Neil Young and a creative life

Neil Young and a creative life
Photo by Luca / Unsplash

Years ago I was honored to be sitting in the second row at the funeral of a good friend's father, who had passed away suddenly. There were hundreds of people there and he was adored by friends, family, and his local community. And there in the second row of this very full, very somber church, I was sobbing loudly. Way too loudly. And I used to wonder why.
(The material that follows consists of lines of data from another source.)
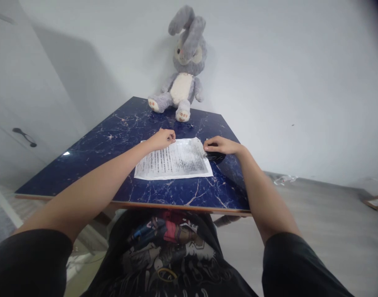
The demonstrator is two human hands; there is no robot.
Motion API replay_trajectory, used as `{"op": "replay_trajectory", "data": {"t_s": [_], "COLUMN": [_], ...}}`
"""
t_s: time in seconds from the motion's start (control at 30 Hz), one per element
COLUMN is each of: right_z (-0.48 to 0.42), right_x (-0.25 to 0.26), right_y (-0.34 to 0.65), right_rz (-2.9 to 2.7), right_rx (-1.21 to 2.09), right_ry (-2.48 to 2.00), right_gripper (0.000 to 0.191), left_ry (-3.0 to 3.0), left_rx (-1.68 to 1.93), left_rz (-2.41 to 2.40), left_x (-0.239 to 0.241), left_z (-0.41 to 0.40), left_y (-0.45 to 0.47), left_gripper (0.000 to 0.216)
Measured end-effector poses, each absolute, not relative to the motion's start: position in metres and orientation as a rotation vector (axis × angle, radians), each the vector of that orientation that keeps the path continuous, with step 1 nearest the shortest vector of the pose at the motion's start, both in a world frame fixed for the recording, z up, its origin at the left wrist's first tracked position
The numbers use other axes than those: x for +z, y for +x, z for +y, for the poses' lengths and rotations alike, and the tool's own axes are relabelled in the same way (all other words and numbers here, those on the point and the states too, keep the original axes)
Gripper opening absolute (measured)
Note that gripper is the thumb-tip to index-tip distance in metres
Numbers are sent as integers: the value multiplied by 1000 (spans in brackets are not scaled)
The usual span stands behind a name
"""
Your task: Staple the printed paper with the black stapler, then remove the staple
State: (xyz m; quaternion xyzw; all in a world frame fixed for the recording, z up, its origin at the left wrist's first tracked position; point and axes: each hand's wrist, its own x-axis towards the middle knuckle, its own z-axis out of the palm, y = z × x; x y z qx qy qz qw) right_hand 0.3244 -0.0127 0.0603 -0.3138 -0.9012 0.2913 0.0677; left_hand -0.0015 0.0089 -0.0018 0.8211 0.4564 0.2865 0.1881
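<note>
A white printed sheet with a glossy, film-like surface lies flat in front of me, covered in rows of dark text. At its far edge my left hand is closed, thumb and fingers curled together; whatever is between them is too small to make out. My right hand is at the sheet's upper right side, with its fingertips pinched together on the edge there. Under that hand sits a dark, rounded object, mostly covered, whose kind I cannot tell.
The blue marble-patterned table has a brown front edge close to my body. A grey plush rabbit sits at the back against the white wall. On the floor to the right are a clear plastic piece and a brown box.
</note>
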Motion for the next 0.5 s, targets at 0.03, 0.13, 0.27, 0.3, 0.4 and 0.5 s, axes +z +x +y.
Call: {"op": "replay_trajectory", "data": {"t_s": [0.03,0.13,0.27,0.3,0.4,0.5], "right_z": [-13,-11,-7,-7,-14,-25], "right_x": [59,55,43,38,19,6], "right_y": [323,319,307,302,283,268], "right_rz": [-2715,-2710,-2670,-2671,-2718,-2693], "right_rx": [882,874,670,572,145,-230], "right_ry": [-946,-933,-1076,-1120,-1250,-1375], "right_gripper": [44,47,53,53,40,30], "left_ry": [2303,2266,2212,2205,2204,2235], "left_rx": [810,827,847,849,835,828], "left_rz": [1284,1291,1310,1309,1296,1281], "left_x": [-3,-5,-7,-7,-7,-7], "left_z": [9,11,11,11,10,9], "left_y": [-1,1,3,3,3,2], "left_gripper": [8,9,6,5,4,5]}}
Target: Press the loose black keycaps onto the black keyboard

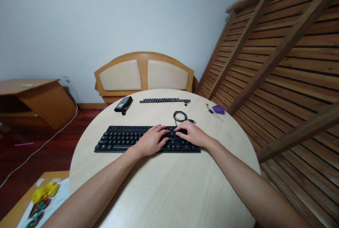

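Observation:
A black keyboard (119, 139) lies across the middle of a round pale wooden table (169, 185). My left hand (152, 139) rests on the keys right of the keyboard's middle, fingers curled and pointing right. My right hand (191, 133) lies on the keyboard's right part, fingers bent down onto the keys, tips nearly meeting the left hand's. What the fingertips press or pinch is too small to make out. The keyboard's coiled black cable (180, 116) sits just behind my right hand.
A row of loose black keycaps (164, 100) lies at the table's far side. A dark pouch (123, 104) is at the back left, a purple item (218, 109) with small tools at the back right. A chair (144, 74) stands behind the table; wooden slats rise on the right.

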Demonstrator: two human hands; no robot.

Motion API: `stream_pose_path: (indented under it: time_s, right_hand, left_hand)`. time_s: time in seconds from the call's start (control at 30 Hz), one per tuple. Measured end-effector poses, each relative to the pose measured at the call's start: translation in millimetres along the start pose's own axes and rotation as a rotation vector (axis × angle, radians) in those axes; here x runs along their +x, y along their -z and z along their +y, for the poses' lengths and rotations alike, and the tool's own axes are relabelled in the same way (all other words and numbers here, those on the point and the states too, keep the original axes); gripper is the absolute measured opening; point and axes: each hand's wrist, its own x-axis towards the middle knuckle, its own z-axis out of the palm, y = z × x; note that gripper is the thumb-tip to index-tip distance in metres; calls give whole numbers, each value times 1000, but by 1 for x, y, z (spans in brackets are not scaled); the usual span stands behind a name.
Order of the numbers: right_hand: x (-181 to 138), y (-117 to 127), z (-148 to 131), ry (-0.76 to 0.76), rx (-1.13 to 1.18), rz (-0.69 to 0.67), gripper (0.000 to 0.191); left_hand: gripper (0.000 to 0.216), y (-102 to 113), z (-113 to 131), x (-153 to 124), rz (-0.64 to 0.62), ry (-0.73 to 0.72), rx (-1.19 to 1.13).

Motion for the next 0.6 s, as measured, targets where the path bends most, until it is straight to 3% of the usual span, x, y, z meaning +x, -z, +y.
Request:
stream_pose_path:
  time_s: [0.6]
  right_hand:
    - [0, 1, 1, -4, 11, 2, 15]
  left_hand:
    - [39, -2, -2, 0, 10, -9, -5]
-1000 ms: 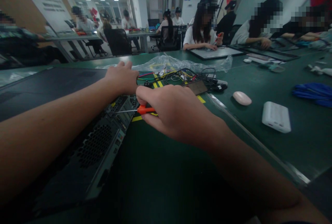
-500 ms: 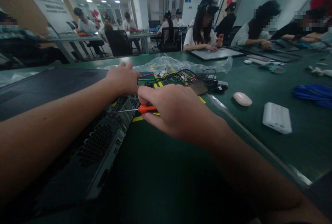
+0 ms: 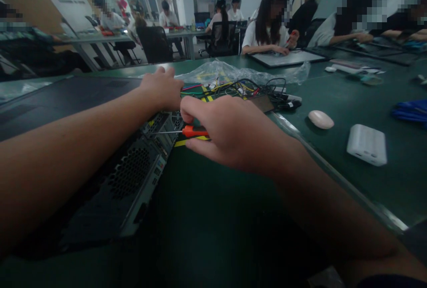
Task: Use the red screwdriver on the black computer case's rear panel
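Note:
A dark desktop computer case lies on its side at the left, with its vented rear panel facing right. My left hand rests on the case's top near the far rear corner; the fingers I can see are apart, and some are hidden. An orange-handled screwdriver is in my right hand, gripped between thumb and fingers. Its thin metal shaft points left, almost level, to the slots on the rear panel. Whether the tip touches a screw I cannot tell.
Beyond my hands lie tangled cables and clear plastic film. A pale pink mouse-shaped object, a white box-shaped device and a blue bundle sit right. Across the table, a person works over a flat panel.
The head view has tilted down and turned slightly left, so the table things appear higher and farther right. Both hands keep their places at the case, and the screwdriver stays in my right hand.

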`<state>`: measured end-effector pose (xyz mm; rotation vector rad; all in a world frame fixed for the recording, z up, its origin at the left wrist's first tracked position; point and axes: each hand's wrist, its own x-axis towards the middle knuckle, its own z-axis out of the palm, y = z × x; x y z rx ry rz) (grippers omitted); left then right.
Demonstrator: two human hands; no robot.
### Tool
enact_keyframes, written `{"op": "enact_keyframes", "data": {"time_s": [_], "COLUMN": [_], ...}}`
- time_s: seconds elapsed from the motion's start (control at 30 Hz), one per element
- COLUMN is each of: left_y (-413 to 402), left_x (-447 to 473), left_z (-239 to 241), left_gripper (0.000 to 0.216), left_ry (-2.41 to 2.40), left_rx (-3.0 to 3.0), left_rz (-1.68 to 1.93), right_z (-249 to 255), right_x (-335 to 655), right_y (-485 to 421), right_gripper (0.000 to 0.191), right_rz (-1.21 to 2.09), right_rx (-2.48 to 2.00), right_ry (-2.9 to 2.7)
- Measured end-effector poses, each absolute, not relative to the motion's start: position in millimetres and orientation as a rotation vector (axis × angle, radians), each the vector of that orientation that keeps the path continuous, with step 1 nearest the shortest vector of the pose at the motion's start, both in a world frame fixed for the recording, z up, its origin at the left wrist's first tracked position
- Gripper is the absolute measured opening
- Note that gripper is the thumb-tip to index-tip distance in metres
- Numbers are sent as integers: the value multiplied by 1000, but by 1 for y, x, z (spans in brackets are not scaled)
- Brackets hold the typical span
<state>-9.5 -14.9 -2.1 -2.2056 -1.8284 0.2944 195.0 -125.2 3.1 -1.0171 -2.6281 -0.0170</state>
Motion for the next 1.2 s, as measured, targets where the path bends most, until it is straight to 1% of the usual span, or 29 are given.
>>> {"op": "enact_keyframes", "data": {"time_s": [0.07,0.3,0.43,0.67,0.83,1.0,1.13,1.2], "left_y": [-13,-8,-4,-4,-5,-4,-7,-9], "left_x": [-9,-10,-12,-12,-11,-11,-11,-10], "left_z": [-2,-6,-8,-8,-7,-7,-6,-5], "left_gripper": [64,71,74,71,75,71,78,78], "left_ry": [-1848,-1911,-1925,-1894,-1913,-1898,-1897,-1887], "left_rx": [-2190,-2175,-2201,-2178,-2179,-2184,-2188,-2177], "left_rz": [309,247,212,247,267,259,259,271], "right_z": [3,5,4,3,3,4,5,5], "right_x": [196,196,196,195,197,197,196,197], "right_y": [-125,-125,-125,-124,-124,-124,-124,-124], "right_gripper": [36,28,24,26,31,35,33,31], "right_rz": [-49,-104,-77,-92,-76,-65,-68,-56], "right_rx": [-1020,-1037,-1033,-1034,-1021,-1022,-1032,-1029], "right_ry": [-2645,-2655,-2657,-2646,-2650,-2654,-2642,-2634]}}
It's a funeral and funerals are sad. He was a great father to a great friend. Everybody was sad. But where did this intense rush of emotion come from? What was it about? There were a dozen or more speakers during this funeral but one stood out to me. It was a dear friend of his who was also in his sixties. This group of friends had started to get together with some regularity to have lunch. To catch up on how everyone was doing and to reminisce about the old days. But everybody was busy. They had meetings to attend to, businesses to run, plans to make. This friend pleaded with the audience that day to just make the time. For the friends and family that really matter, take the time. Spend time with them. You never know when your last lunch will come.

It's easy to just say being at a funeral can be a life-altering event in that it forces us to face our own death. But in the years since, I think I've gotten a clearer picture of why that message was so haunting to me.

I don't like the idea of things undone. Trips not taken. Adventures not had. Love not shared.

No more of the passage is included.